Task instructions
Report only the number of lines in the records that contain the word "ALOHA".

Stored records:
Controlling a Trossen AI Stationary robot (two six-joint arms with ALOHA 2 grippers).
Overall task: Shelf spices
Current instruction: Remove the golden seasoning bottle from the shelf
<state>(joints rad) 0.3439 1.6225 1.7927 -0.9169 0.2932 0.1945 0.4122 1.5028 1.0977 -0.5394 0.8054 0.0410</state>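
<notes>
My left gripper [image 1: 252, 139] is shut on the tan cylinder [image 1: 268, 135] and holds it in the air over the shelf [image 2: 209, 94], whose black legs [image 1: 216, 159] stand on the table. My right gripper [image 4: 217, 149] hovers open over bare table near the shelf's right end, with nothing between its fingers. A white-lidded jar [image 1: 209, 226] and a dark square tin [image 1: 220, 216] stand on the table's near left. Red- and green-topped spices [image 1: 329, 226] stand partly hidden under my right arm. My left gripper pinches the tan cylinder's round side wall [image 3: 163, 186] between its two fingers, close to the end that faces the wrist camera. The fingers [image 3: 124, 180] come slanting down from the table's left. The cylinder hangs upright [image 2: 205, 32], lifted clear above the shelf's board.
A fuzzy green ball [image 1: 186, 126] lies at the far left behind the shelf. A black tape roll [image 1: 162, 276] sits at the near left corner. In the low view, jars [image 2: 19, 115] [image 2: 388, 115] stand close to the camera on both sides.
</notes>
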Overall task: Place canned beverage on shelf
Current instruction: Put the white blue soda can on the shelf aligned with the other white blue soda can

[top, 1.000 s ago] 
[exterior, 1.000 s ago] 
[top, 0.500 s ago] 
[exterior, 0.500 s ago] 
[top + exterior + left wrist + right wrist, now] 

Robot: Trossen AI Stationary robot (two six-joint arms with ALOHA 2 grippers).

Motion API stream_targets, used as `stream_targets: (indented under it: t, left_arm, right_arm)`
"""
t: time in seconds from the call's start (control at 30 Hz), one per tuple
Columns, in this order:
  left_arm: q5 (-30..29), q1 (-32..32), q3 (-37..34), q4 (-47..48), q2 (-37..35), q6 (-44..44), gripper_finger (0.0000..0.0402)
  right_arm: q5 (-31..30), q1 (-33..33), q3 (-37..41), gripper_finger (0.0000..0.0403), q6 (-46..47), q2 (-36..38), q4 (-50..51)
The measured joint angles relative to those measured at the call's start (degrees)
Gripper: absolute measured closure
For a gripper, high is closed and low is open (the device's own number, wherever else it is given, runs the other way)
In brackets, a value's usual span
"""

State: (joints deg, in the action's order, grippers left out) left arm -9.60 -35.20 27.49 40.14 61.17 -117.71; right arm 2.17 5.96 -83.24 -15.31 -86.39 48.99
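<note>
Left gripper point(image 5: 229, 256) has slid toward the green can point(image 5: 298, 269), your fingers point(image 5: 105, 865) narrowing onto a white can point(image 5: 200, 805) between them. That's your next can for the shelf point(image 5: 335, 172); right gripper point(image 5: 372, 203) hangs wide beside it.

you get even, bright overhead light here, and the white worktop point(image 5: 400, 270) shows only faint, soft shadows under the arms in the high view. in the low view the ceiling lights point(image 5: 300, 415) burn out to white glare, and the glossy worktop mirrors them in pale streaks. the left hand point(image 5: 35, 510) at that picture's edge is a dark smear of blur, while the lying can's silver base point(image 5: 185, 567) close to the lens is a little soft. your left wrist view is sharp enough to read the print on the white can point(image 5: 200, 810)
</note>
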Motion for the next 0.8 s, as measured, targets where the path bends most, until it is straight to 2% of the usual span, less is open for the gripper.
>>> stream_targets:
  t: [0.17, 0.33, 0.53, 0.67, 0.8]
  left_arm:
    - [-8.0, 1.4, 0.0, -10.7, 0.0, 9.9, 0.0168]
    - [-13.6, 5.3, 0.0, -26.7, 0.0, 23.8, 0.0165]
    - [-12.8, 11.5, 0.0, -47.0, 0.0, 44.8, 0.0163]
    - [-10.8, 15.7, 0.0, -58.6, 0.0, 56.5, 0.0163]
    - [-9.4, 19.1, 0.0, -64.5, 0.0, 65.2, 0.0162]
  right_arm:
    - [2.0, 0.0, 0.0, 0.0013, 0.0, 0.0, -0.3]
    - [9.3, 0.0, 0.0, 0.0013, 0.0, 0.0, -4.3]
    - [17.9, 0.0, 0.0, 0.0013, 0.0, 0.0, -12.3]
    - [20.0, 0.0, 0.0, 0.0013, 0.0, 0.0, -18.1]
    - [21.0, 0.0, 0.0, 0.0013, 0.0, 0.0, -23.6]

Completed exercise
2